Yoshimi has written an excellent defense and exposition of his views. It’s correct that I have tried to “assimilate” artificial neural networks (ANNs) and dynamical systems theory (DST) as applied to the mind/brain to empiricism and its abstractive process. I should say that I am following a venerable tradition in doing so. These approaches are regularly distinguished from their rationalist alternative in the computational theory of mind (CTM), best exemplified by Fodor’s work on the language of thought (LOT) (Cain, 2016 34–35). Their distinguishing feature, with respect to content (and thus to intentionality), is their sub-symbolic or non-symbolic character. This distinguishing feature is neither in dispute (contra Yoshimi (?)) nor neutral (contra Yoshimi (!)) – it is the major point at issue with respect to psychologism and, as I argue, Husserlian causal mechanisms. For if ANNs & DST lack (innate) discrete symbols, they lack content that is not constituted by experiential input. If they lack content that is not constituted by experiential input, then they must abstract it from experiential input, if they are to have content (intentionality) at all. If so, they will necessarily employ the empiricist theory of abstraction, which is the Lockean theory that, since the Cartesian doctrine of innate content is false, content must be abstracted from experience. For either a symbol has its content intrinsically, which is the CTM view, or it has its content extrinsically, which is the empiricist view. By the disjunctive syllogism, and insofar as this is an exhaustive/logical dilemma, ANNs & DST will necessarily get their content (if they can be said to have any) extrinsically. They are thus empiricisms necessarily employing the empiricist theory of abstraction: the abstraction of content based on similarities and non-similarities in sensory experience (in the input).

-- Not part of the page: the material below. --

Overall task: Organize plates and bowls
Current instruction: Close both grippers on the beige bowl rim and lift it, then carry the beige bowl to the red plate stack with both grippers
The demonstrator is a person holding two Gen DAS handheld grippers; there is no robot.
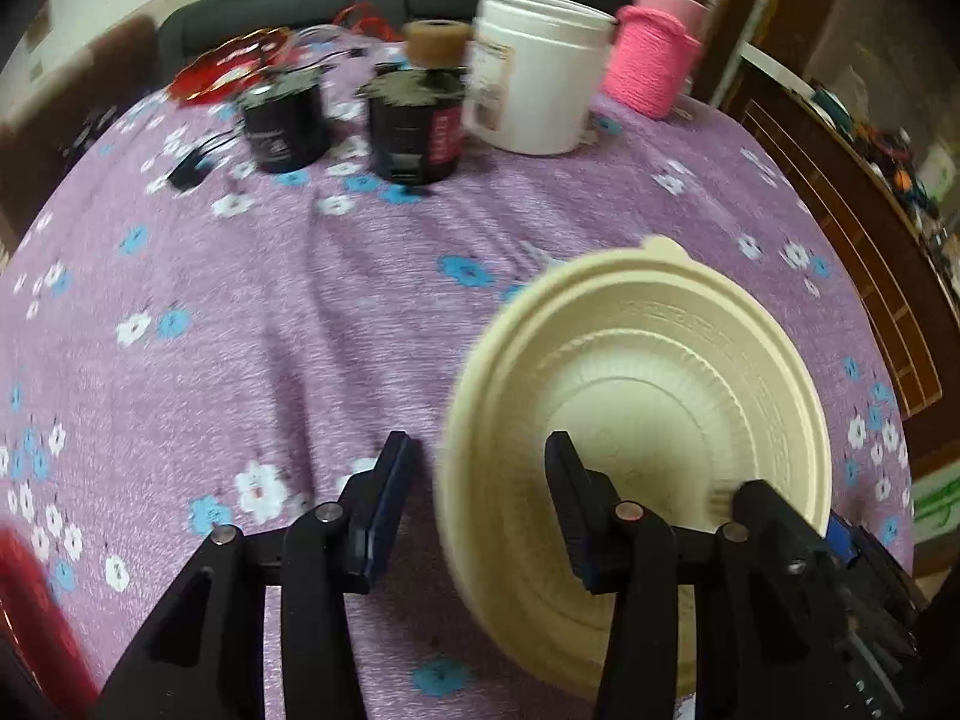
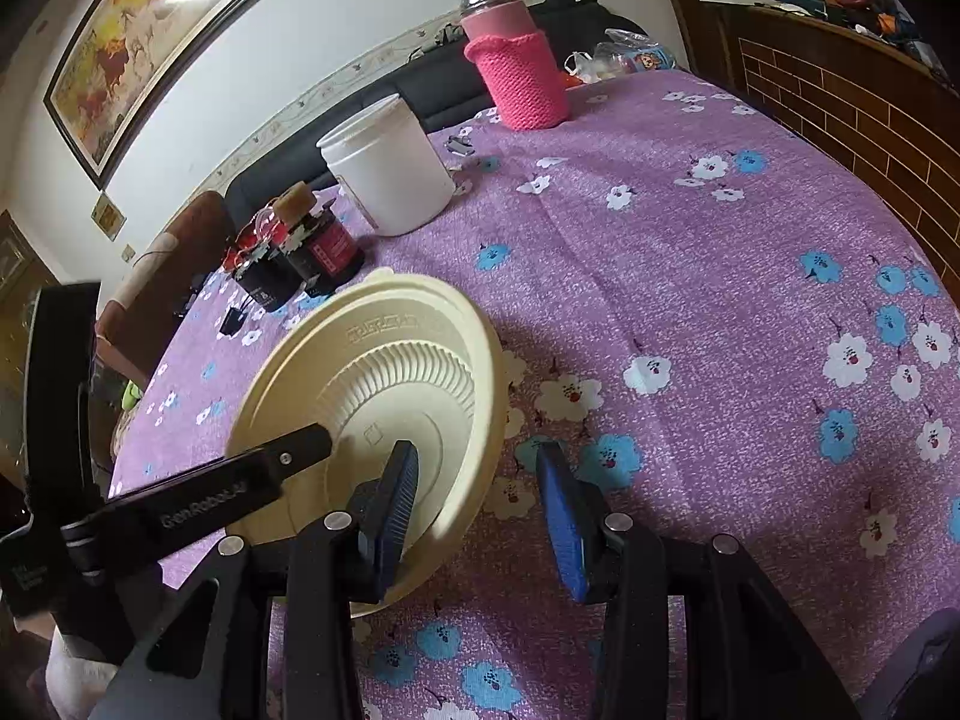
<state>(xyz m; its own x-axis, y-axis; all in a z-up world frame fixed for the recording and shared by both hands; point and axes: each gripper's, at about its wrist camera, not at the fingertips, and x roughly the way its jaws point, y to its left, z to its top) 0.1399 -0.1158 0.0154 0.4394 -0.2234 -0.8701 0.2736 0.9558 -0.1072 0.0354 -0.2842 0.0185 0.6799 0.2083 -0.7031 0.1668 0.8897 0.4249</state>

Yoshimi seems not to like the ‘necessity’ of the above arguments. As a result, instead of calling my arguments forceful, he has preferred to call them “forcing” arguments. Now, all interesting arguments are “forcing” (i.e. compelling) arguments, insofar as they are true. But I suppose Yoshimi wishes to imply that they are a bit strained, since one of Yoshimi’s two goals in his criticism is to say that the arguments are obviously false, since even I regard the approaches as philosophically neutral, as demonstrated by my endorsement of them. Yoshimi is here defending a neutrality thesis which, given the above, is implausible. But it is not a paradox to endorse ANNs and DST, provided they are supplemented by the syntactic symbols of CTM, or what Husserl calls “the natural psychological mechanism of symbolic inference” (1994 42). For in that case, to have content (or intentionality), they will not need to employ the empiricist theory of abstraction, which would otherwise result in psychologism for the system/organism. Such a symbolic mechanism is therefore the causal explanation for the possibility of content identity (and thus logical inference, as both Husserl & Fodor argue), which would otherwise have to be abstracted from similarities in experience. But between similarity and identity in content constitution, there is an infinite regress as well as circularity – according to both Husserl (1901/2001 241–244) and Fodor & Lepore (1992, 2002). Consequently any system constituting content based on its causal history will never achieve content identity (meaning) but can at best approximate it. This is consistent with what Marcus & Davis say concerning Deep Learning, that its similarity amalgams may “approximate meaning” but cannot capture “the real thing” (2019 132). All Yoshimi really says in response to this possibility is that it would “undermine most uses of neural networks or dynamical systems in cognitive science (e.g. any use of the concept of an attractor).” But this is false: see, for example, Fodor’s endorsement of attractor landscapes in relation to LOT (2008 159–163). My argument is that DST & LOT are compatible but necessarily distinct in kind, not in degree (and therefore non-reducible), on pain of psychologism. I develop this point further below by identifying DST & ANNs as the causal bases for the domain of passive synthesis and LOT as the causal basis for the domain of active synthesis.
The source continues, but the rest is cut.